Directions for this task.
Nothing but the lines below, from the first through the line containing "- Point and", should be set down, each one exactly and without pictures.

··· Given material

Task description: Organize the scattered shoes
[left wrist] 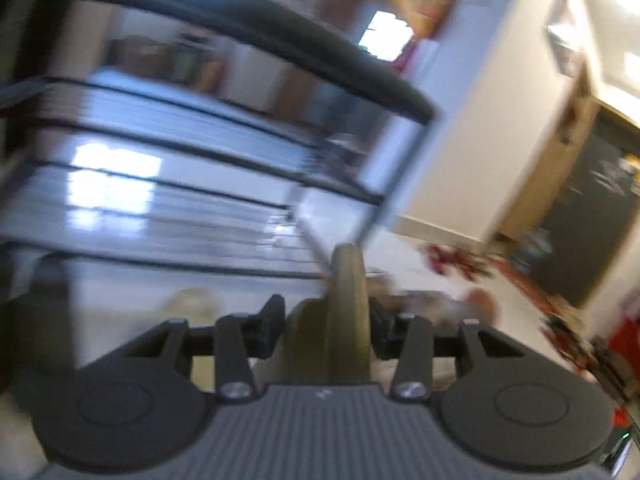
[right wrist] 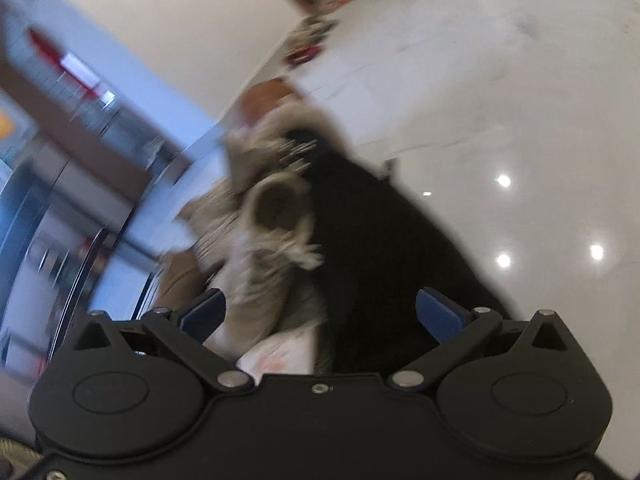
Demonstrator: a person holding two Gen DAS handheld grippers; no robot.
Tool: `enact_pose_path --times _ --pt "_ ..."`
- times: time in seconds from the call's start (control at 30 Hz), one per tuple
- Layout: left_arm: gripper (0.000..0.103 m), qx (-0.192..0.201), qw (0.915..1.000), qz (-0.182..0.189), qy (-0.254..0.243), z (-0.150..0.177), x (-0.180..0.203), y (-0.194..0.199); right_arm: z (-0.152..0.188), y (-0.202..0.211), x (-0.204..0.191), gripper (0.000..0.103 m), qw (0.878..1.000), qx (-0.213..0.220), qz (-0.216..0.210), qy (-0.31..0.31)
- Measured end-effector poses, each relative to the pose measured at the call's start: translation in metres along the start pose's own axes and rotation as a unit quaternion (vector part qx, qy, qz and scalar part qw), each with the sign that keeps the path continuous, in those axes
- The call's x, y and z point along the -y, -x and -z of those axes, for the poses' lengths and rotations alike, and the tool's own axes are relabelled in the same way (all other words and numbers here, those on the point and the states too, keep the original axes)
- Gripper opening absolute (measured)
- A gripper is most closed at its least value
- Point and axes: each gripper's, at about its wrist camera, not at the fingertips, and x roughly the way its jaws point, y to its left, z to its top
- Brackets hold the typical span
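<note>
My left gripper (left wrist: 326, 320) is clamped on an olive shoe (left wrist: 346, 300) edge near the rack (left wrist: 256, 32), right gripper (right wrist: 320, 316) gaping over a beige sneaker (right wrist: 264, 216); that thin grip could slip mid-swing.

Right gripper (right wrist: 320, 312) stands with its blue pads wide apart, clear of everything. Just ahead lies a blurred beige lace-up shoe (right wrist: 260, 236), and a black shape (right wrist: 380, 248) sits touching its right side on the glossy white floor (right wrist: 520, 100).
</note>
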Motion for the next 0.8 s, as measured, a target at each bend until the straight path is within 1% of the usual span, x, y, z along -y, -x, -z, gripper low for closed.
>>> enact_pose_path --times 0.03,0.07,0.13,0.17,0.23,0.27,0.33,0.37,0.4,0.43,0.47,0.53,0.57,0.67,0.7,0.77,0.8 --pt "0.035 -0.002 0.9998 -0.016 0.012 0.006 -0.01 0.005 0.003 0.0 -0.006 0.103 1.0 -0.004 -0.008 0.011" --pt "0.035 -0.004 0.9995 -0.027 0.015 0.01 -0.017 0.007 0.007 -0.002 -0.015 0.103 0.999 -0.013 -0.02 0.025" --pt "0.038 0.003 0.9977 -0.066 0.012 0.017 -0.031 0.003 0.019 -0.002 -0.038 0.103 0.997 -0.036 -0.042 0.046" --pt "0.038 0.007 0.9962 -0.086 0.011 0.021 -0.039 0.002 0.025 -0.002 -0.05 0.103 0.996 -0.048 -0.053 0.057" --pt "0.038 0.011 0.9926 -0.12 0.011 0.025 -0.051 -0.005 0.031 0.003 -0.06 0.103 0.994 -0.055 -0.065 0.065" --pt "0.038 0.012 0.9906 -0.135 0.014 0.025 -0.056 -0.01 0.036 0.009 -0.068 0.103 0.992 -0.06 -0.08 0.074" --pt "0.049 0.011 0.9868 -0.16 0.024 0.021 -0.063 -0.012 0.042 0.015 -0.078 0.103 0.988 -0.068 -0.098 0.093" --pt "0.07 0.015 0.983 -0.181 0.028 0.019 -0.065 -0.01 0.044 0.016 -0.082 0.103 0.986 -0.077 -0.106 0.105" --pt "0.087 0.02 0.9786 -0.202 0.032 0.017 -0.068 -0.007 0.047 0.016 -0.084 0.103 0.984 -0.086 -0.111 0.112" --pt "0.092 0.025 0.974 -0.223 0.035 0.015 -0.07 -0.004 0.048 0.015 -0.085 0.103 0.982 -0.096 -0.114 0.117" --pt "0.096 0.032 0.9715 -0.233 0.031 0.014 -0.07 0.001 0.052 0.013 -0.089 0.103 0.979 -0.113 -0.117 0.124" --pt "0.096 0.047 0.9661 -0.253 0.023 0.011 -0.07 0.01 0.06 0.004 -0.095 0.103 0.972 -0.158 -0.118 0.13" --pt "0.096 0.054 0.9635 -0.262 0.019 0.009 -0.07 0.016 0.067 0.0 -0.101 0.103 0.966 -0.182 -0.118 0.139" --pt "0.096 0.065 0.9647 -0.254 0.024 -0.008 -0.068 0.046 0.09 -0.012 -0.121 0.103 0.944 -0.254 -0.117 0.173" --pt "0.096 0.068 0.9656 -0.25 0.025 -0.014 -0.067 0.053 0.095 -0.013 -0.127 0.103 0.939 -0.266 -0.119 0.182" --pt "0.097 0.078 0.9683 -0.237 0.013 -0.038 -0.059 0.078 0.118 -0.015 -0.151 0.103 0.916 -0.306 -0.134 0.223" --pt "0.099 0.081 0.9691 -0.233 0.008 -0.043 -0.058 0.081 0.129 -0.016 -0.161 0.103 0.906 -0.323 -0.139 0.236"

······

Answer to the problem.
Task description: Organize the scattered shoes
[left wrist] 
[right wrist] 
Demonstrator: a person holding two Gen DAS handheld grippers; no robot.
Tool: `enact_pose_path --times _ --pt "_ ..."`
- times: time in seconds from the call's start (control at 30 Hz), one per tuple
- Layout: left_arm: gripper (0.000..0.103 m), qx (-0.192..0.201), qw (0.915..1.000), qz (-0.182..0.189), qy (-0.254..0.243), z (-0.150..0.177), x (-0.180..0.203), y (-0.194..0.199); right_arm: z (-0.152..0.188), y (-0.202..0.211), x (-0.204..0.191), gripper (0.000..0.103 m), qw (0.878..1.000), qx (-0.213..0.220), qz (-0.216..0.210), qy (-0.31..0.31)
- Measured end-effector poses, each relative to the pose measured at the call's start: translation in metres along the start pose's own axes and rotation as a unit quaternion (vector part qx, qy, qz and scalar part qw), each with the sign that keeps the path continuous, in those axes
- The call's x, y and z point along the -y, -x and -z of those axes, for the poses' lengths and rotations alike, and the tool's own axes are relabelled in the same way (all other words and numbers here, those on the point and the states too, keep the original axes)
- Gripper opening absolute (measured)
- A gripper is most closed at its least value
- Point and axes: each gripper's, at about its wrist camera, not at the fingertips, and x roughly the way its jaws point, y to its left, z to its top

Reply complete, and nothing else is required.